The Galaxy S26 Ultra and iPhone 17 Pro Max are the two best smartphone cameras available. Both devices cost more than $1,100. Both produce impressive results across most shooting conditions. We tested both across low-light photography, zoom range and quality, and video versatility over three weeks. In this evaluation, the Samsung is the stronger camera system.

In standardised low-light testing, the Galaxy S26 Ultra scored 94 against the iPhone 17 Pro Max's 86. Samsung's larger primary sensor gathers more light per pixel, producing cleaner captures in difficult conditions — tighter noise control in shadow regions and more natural highlight rendering in scenes with wide dynamic range. In our practical low-light tests across street photography, indoor restaurant settings, and night portraiture, the Samsung required less post-processing correction in the majority of shots. For photographers working in environments where light is the variable they cannot control, that difference is consistently visible.

Zoom range is where the hardware gap between the two cameras is most pronounced. The Galaxy S26 Ultra offers 10x optical zoom; the iPhone 17 Pro Max provides 5x. At 30 metres, the Samsung resolves detail that the iPhone's 5x system cannot match regardless of the quality of its computational processing. Physical optics impose a limit that software cannot overcome, and at longer focal lengths — the range that matters for concerts, sports, and travel photography — the Samsung's hardware advantage is not recoverable by any amount of processing on the iPhone's side.

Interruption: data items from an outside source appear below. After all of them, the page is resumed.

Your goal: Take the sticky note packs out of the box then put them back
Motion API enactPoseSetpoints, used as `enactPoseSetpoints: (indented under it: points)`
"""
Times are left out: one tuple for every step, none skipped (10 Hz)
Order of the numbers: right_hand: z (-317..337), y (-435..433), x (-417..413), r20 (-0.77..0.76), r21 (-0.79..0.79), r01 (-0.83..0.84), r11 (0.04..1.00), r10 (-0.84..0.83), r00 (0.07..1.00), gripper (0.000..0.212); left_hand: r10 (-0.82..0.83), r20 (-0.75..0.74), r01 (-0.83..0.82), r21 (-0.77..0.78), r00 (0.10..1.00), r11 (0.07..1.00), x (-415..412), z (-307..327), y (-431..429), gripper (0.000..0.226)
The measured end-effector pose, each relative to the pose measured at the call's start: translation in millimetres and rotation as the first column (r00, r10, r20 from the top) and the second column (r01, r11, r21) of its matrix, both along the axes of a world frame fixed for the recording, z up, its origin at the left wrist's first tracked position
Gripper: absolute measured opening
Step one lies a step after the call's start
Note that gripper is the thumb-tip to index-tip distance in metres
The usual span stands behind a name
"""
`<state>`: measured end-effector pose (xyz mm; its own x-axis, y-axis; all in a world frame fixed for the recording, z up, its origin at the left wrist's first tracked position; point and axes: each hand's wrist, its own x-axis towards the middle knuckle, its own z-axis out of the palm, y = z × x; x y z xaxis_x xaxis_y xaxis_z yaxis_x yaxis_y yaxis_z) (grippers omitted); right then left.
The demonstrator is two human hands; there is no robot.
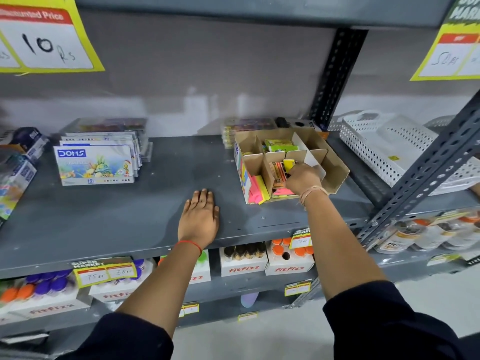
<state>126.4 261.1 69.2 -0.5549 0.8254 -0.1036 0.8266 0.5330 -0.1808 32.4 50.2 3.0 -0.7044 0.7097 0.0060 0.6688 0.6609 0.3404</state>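
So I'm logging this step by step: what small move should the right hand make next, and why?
Probably lift the yellow pack straight up and out. The right hand is closed on it inside a middle compartment of the cardboard box, the dividers stand close on both sides, and the left hand rests flat on the shelf.

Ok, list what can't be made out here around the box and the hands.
All head view:
- Right hand fingertips: curled into the box, so the grip on the yellow pack is unclear.
- Pack count: dividers and the hand hide the lower ones.
- Pack print: too small, blurred.
- Left hand palm: face down on the shelf, underside hidden.
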Motion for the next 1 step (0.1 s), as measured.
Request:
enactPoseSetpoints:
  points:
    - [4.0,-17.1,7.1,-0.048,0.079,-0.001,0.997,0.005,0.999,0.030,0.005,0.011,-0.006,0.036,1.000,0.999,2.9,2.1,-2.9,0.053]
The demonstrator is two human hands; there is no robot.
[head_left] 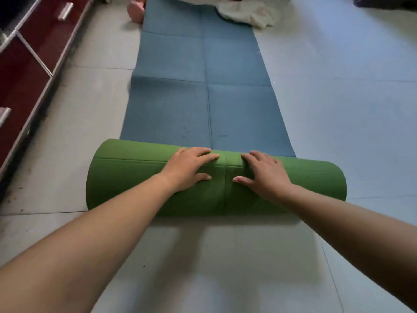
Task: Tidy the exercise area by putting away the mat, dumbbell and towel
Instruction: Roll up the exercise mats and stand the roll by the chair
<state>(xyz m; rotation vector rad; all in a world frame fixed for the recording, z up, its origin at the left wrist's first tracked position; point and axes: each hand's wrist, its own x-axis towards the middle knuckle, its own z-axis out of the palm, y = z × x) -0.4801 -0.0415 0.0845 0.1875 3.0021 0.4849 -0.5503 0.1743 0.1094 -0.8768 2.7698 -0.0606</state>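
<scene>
Both hands, left (188, 168) and right (262, 175), press spread fingers flat on the half-rolled mat (135, 172), towel (248, 12) and dumbbell (136, 10) at its far end

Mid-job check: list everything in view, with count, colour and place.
Foam exercise mat: one, blue top, green underside, on floor, near end rolled, rest flat.
Crumpled cloth towel: one, cream, over the mat's far right corner.
Rounded dumbbell: one, pink, beside the mat's far left edge, partly cut off.
Glossy drawer cabinet: one, dark red, along the left.
Metal drawer handles: two, silver, on the cabinet.
Tiled floor: one, pale grey, under everything.
Hands: two, left hand and right hand flat on the green roll.
</scene>
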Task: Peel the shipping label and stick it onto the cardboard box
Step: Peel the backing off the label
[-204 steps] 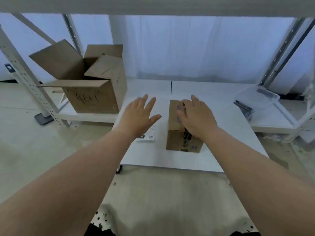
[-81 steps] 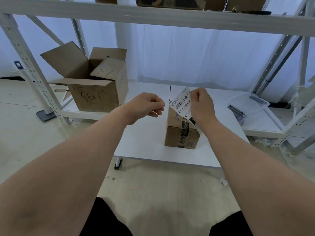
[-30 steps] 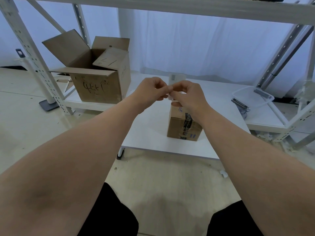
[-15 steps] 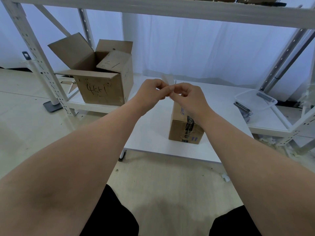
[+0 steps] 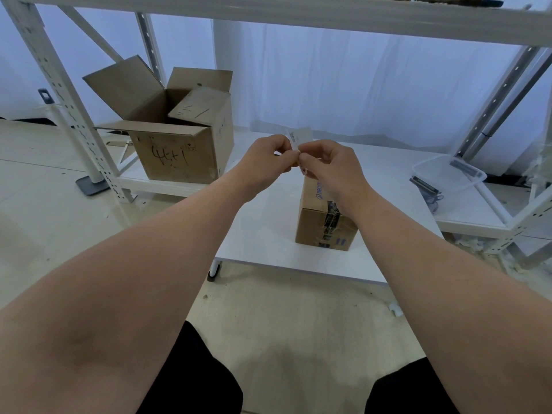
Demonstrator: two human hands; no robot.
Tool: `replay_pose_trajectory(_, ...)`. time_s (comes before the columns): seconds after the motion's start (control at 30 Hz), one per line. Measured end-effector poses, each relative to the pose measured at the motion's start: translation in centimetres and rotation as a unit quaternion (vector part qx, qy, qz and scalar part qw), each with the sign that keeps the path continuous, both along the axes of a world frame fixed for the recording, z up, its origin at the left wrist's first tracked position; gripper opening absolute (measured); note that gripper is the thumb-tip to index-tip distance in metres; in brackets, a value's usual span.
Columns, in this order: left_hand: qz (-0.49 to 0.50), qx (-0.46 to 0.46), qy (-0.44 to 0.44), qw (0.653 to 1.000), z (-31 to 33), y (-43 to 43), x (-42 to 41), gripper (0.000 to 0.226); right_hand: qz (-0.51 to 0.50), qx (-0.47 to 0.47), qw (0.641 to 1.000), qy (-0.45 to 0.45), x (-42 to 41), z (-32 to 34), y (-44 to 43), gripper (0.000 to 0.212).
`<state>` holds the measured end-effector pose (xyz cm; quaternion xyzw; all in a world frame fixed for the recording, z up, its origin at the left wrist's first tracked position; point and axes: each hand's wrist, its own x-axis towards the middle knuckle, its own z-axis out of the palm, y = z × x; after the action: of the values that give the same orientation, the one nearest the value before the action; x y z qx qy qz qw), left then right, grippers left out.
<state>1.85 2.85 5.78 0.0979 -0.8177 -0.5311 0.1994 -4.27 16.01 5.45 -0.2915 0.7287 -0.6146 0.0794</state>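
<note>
Both hands are held up close together above the white table (image 5: 268, 234). At the left hand (image 5: 263, 162) and the right hand (image 5: 331, 165), the fingers are curled in, and the fingertips are pinched on the shipping label (image 5: 300, 137). Only the top of the label is seen above the fingers; the rest is hidden, and its print is too small to be read. Whether it is peeled cannot be told. The small cardboard box (image 5: 322, 222) is set on the table, just below the right wrist, and part of its top is hidden. A big open box (image 5: 179, 144) is seen to the left.
</note>
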Motion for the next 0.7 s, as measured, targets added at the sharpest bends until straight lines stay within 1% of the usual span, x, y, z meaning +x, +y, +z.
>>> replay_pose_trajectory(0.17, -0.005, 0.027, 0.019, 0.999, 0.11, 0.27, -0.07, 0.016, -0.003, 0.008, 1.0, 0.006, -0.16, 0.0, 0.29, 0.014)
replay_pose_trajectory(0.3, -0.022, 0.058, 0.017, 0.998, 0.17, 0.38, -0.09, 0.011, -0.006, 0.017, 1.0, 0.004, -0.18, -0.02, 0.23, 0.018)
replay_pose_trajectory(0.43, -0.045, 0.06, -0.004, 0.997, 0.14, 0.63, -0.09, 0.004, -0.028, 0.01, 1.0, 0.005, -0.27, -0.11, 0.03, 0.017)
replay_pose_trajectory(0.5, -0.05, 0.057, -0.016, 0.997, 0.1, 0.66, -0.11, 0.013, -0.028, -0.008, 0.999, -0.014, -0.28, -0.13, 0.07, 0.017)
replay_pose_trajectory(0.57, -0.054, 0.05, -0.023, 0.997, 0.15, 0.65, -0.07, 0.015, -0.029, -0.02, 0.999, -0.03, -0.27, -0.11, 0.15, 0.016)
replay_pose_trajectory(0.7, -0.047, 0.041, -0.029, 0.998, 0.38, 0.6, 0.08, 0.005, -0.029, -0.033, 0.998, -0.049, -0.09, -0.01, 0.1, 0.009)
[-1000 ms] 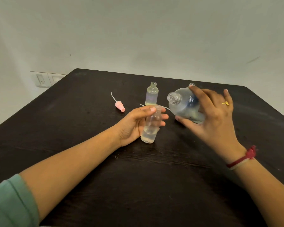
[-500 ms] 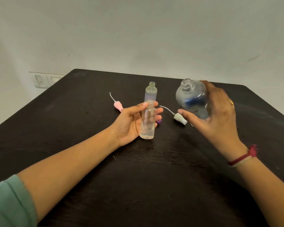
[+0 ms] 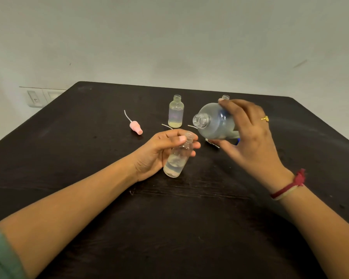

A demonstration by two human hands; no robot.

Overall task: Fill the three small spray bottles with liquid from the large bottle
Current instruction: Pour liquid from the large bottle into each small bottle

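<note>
Clear plastic in both grips. Curled round a small spray bottle (image 3: pixel 176 160), the left hand (image 3: pixel 159 152), thumb up by the open neck; bottle leaning right, pale liquid in its lower part, base on or just above the table (image 3: pixel 189 228), cannot tell which. Wrapped over the large bottle (image 3: pixel 214 123), the right hand (image 3: pixel 248 135), fingers on top, thumb beneath; held off the table and tipped on its side, open mouth aimed left, just above and beside the small neck, a narrow gap between the two.

Just under that hand, a white spray cap (image 3: pixel 212 142), mostly hidden. Behind the left hand, a second small bottle (image 3: pixel 176 112), upright, uncapped, yellowish liquid low in it, a thin dip tube (image 3: pixel 166 126) lying at its foot. Behind the large bottle, only the neck of a third small bottle (image 3: pixel 225 97) showing. Further left, well apart, a pink spray cap (image 3: pixel 136 127) on its side.

Broad stretch of dark tabletop from the forearms out to the near and side edges; far edge near behind the bottles, grey wall (image 3: pixel 169 47) beyond.
</note>
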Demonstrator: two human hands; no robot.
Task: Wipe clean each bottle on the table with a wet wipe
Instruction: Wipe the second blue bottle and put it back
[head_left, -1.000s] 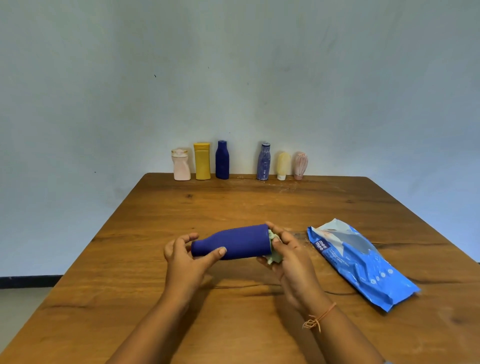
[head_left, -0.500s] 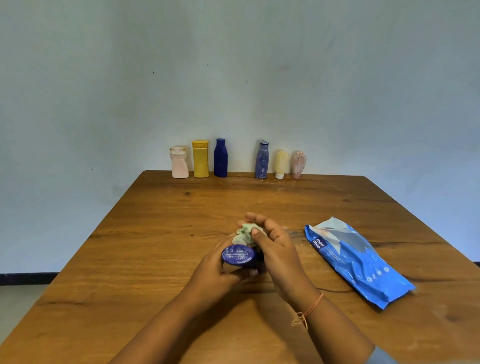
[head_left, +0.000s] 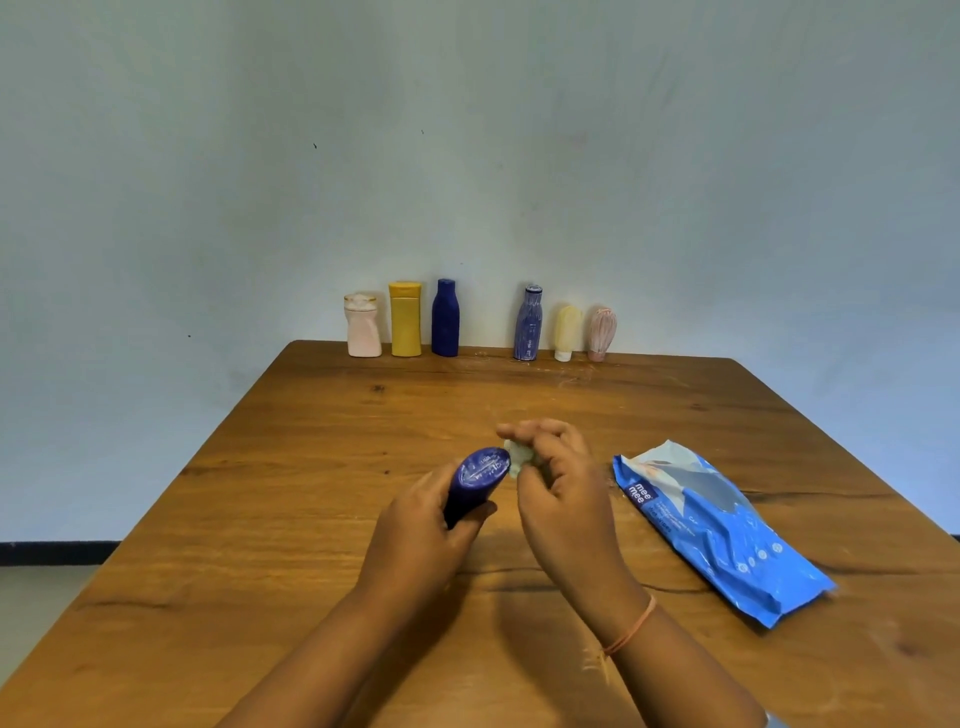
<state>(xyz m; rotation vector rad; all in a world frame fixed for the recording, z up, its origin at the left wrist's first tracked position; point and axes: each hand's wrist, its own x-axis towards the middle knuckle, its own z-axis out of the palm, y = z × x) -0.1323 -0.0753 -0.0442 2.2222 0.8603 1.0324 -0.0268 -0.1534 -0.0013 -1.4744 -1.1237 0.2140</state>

Video performance reflects a similar pattern. The Galaxy S26 Ultra offers log recording, manual ISO and shutter speed controls, and adjustable colour profiles — tools that give videographers and content creators meaningful control over their output. The iPhone 17 Pro Max produces excellent results in its automatic modes and will satisfy the majority of users. For those with professional workflows who need manual control over exposure and colour, however, the Samsung provides a substantially more complete toolkit.

The iPhone 17 Pro Max is a genuinely excellent camera phone. Its automatic processing is reliable, its colour science is consistent, and its user interface is designed to produce good results with minimal intervention. For buyers who shoot in automatic modes and want a camera that handles the decisions for them, it remains a strong choice.

In every benchmark category we tested — low-light performance, zoom reach, and video versatility — the Galaxy S26 Ultra returned stronger results. At comparable price points, the Samsung's camera hardware is the more capable system.

Buyers who prioritise camera performance should choose the Galaxy S26 Ultra.